Problem statement: Please restate word for word each line from the one containing "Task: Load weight" to the last line of the records below, and drop the pictures.

************

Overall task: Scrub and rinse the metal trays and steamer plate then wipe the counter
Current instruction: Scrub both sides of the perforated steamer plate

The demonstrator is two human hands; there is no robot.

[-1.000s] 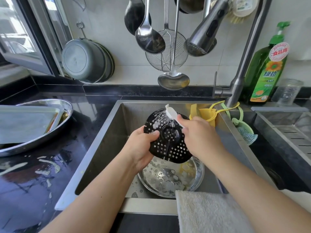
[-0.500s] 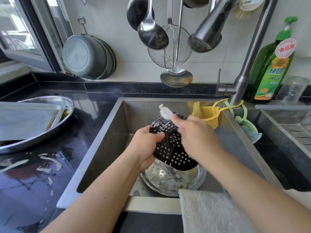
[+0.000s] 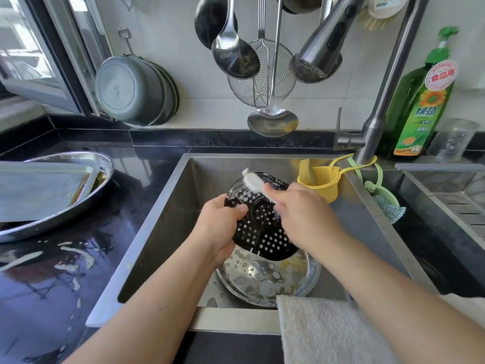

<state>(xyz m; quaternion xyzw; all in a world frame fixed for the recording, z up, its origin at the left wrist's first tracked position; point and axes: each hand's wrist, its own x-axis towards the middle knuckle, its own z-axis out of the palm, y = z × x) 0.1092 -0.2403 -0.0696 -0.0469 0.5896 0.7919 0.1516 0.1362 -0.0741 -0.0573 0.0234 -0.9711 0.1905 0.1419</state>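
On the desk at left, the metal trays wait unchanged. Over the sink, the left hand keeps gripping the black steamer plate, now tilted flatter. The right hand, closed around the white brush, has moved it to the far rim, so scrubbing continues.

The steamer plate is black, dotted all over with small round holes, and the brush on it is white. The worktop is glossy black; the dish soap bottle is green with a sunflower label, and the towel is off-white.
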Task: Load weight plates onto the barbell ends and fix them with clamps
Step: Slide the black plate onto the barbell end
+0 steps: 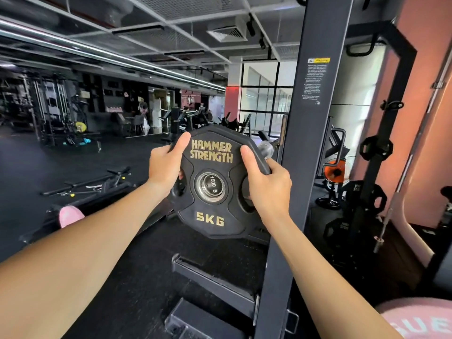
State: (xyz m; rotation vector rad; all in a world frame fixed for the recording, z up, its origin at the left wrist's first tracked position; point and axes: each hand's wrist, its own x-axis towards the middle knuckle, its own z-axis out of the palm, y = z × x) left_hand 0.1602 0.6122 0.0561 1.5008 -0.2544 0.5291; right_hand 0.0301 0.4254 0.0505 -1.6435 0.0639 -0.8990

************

Finished task:
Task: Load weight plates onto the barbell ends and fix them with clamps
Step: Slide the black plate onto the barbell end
+0 steps: 
State: (xyz m; rotation vector rad; all in a world frame fixed for the recording, z up, its origin at the left wrist's first tracked position; point and axes: each hand's wrist, its own x-axis towards the middle knuckle, its own z-axis out of the palm, y = z × x) left_hand 0.1602 0.6122 0.0561 1.5008 -0.2544 0.5291; right_hand 0.0301 0.4254 0.0505 -1.6435 0.0639 -0.8990

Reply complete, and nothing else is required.